If it passes Congress, the bill would establish local control through a presidentially appointed management council made up of Utah residents to run the park and monuments, according to Sen. Ralph Okerlund, R-Monroe, the resolution sponsor.

Matt Anderson, director of the Coalition of Self-Government in the West with the Sutherland Institute, said he believes getting locals involved in the process will ensure a bright future for Utah’s rural communities, and if it passes, would give a vote of confidence to Kane and Garfield counties.

“The bill will establish the first locally managed national park in our nation’s history,” Anderson said. “This move recognizes the importance of this land to those who live closest to it and puts them in the driver’s seat to make decisions on how to protect and preserve this beautiful place.”

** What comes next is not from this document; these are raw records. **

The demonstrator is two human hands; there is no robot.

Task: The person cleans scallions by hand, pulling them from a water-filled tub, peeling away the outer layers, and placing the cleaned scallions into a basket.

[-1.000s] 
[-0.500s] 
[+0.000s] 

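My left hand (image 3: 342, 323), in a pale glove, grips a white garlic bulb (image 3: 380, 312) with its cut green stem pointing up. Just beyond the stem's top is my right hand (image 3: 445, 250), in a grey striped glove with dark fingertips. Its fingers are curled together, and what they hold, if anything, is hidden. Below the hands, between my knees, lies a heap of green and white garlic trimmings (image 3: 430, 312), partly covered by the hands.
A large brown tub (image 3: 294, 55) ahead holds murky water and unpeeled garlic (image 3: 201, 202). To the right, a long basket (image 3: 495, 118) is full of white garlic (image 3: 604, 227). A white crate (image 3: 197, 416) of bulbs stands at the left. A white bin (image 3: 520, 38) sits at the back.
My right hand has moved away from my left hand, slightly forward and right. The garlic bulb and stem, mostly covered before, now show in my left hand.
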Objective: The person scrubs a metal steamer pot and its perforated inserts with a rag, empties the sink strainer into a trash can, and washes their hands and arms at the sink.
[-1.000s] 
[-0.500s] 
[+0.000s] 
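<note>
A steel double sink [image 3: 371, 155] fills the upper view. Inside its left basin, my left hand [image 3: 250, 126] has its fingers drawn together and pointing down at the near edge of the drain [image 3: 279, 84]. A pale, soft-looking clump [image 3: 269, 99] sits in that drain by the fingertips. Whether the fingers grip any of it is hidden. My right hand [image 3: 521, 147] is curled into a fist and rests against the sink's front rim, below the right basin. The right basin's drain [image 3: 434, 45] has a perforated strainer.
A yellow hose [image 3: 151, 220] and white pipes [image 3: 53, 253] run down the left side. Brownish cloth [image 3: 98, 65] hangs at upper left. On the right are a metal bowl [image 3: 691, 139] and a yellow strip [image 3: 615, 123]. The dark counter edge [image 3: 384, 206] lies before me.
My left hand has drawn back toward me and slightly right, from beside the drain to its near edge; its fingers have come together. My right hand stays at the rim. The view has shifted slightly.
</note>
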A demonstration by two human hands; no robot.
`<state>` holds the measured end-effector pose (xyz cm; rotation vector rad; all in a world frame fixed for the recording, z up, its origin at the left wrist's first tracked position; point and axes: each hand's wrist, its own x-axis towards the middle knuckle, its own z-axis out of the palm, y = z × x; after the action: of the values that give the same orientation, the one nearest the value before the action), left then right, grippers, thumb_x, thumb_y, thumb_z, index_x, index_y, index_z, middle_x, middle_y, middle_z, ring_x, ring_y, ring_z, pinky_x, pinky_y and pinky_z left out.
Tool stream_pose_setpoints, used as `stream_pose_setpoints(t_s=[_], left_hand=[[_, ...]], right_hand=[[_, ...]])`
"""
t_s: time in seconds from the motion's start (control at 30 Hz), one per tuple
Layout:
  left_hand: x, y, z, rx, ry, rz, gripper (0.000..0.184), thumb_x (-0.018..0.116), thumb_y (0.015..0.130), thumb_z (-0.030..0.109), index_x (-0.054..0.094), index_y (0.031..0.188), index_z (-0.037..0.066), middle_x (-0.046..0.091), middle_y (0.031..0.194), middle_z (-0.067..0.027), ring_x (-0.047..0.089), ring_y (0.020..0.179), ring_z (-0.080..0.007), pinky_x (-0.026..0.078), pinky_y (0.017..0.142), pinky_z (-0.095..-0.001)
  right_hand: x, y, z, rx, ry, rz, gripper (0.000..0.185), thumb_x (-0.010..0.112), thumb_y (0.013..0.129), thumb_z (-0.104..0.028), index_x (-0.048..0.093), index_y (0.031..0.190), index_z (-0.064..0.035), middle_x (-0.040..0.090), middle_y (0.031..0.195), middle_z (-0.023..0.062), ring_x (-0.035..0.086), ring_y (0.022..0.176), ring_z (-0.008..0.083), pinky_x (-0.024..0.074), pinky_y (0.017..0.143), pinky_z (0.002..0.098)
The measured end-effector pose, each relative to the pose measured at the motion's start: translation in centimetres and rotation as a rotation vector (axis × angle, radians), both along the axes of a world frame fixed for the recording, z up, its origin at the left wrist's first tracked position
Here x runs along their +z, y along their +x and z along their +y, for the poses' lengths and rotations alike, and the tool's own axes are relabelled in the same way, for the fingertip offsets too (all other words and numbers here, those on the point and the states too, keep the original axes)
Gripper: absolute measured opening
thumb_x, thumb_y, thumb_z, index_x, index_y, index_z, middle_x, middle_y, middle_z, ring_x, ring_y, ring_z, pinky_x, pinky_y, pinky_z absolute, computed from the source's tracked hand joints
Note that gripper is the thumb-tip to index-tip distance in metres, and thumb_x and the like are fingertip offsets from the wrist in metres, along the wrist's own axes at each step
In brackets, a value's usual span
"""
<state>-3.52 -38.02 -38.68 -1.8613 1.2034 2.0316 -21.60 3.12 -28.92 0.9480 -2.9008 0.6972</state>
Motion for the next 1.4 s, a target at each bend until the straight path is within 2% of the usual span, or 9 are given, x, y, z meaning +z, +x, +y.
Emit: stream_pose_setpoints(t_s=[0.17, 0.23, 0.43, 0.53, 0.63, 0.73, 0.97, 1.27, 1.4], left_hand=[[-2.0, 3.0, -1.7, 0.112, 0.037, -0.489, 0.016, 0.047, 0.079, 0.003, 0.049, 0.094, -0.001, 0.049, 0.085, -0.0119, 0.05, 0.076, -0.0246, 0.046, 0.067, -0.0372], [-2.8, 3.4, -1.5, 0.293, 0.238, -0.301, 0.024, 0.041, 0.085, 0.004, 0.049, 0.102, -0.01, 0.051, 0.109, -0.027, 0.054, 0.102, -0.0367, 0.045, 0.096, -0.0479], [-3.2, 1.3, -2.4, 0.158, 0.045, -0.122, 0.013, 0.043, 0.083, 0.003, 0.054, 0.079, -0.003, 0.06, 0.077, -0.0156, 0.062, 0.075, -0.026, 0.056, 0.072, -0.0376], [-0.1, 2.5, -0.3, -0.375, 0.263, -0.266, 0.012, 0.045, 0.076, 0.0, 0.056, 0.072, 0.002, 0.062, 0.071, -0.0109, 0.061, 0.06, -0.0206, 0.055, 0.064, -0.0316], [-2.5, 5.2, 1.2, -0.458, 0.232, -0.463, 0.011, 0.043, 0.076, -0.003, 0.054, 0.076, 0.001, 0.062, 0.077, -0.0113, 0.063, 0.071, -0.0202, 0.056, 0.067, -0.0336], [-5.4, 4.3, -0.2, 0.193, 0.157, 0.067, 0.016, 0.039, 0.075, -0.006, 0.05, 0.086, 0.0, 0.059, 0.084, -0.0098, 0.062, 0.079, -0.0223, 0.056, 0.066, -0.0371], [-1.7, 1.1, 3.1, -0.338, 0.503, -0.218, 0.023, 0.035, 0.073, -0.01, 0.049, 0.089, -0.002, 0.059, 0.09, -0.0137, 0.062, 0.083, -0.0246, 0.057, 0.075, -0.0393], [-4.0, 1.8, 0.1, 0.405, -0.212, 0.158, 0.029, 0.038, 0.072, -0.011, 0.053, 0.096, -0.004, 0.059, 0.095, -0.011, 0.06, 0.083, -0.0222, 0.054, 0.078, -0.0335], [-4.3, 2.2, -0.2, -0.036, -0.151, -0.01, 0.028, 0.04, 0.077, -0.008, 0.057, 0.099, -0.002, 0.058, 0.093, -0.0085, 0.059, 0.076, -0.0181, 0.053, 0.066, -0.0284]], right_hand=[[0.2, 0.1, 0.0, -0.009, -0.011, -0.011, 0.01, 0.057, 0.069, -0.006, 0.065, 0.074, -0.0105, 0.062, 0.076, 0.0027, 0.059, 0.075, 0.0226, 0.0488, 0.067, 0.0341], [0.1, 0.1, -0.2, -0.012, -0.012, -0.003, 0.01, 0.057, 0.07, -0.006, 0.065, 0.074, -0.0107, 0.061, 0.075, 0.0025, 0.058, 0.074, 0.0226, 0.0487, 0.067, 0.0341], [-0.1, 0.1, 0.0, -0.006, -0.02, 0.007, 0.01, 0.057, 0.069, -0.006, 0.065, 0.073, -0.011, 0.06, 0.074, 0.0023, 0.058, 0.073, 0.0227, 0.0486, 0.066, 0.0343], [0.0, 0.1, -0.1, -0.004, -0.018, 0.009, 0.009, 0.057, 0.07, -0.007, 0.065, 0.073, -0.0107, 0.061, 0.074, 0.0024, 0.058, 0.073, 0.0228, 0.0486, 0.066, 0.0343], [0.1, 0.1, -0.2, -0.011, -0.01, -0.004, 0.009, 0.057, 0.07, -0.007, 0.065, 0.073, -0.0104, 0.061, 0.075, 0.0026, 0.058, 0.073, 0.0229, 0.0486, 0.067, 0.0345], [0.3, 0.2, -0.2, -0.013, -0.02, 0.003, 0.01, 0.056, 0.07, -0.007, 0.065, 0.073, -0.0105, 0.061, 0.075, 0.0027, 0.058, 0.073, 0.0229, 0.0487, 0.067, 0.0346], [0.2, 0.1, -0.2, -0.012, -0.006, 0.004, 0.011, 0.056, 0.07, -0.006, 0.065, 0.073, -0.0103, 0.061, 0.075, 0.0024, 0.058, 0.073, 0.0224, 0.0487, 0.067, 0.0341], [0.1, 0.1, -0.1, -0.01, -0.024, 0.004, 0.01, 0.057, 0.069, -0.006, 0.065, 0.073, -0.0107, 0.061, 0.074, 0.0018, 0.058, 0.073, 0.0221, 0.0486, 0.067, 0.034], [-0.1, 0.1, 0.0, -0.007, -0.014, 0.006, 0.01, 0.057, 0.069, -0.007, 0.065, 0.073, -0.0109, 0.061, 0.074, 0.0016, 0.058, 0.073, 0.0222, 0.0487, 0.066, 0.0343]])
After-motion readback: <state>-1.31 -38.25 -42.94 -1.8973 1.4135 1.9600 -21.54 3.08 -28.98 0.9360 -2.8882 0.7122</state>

In other words, it will allow Utah residents to cash in on the park, tear it all to hell with roads, and create tourist infrastructure to make bank on it.

Now, you might say that’s not such a terrible thing. On many levels it absolutely is–a locally managed national park is a theme park, not a national park. You need managers more sophisticated than some ex-miner in Blanding looking to make a few bucks or less venal than some well-connected Utah financial person seeking to make millions. But on the tourist issue, it’s true that a lot of these places are not accessible to many travelers. The question is whether this is OK. I think it has to be. There are lots of great places that are plenty accessible. You can see all sorts of awesome things in Arches or Grand Canyon or Yellowstone, even if you are in a wheelchair. These questions come down to whether we see value in places left in a reasonably pristine state. If you think that has no value at all, then you might support this Utah proposal. If you think that has great value, you should be horrified by it.

The other thing going on is that Utah is looking to lock this down permanently before the next Democrat enters the White House and recreates the national monument boundaries Trump and Zinke destroyed. That’s another to resist this entirely. We can win those boundaries back.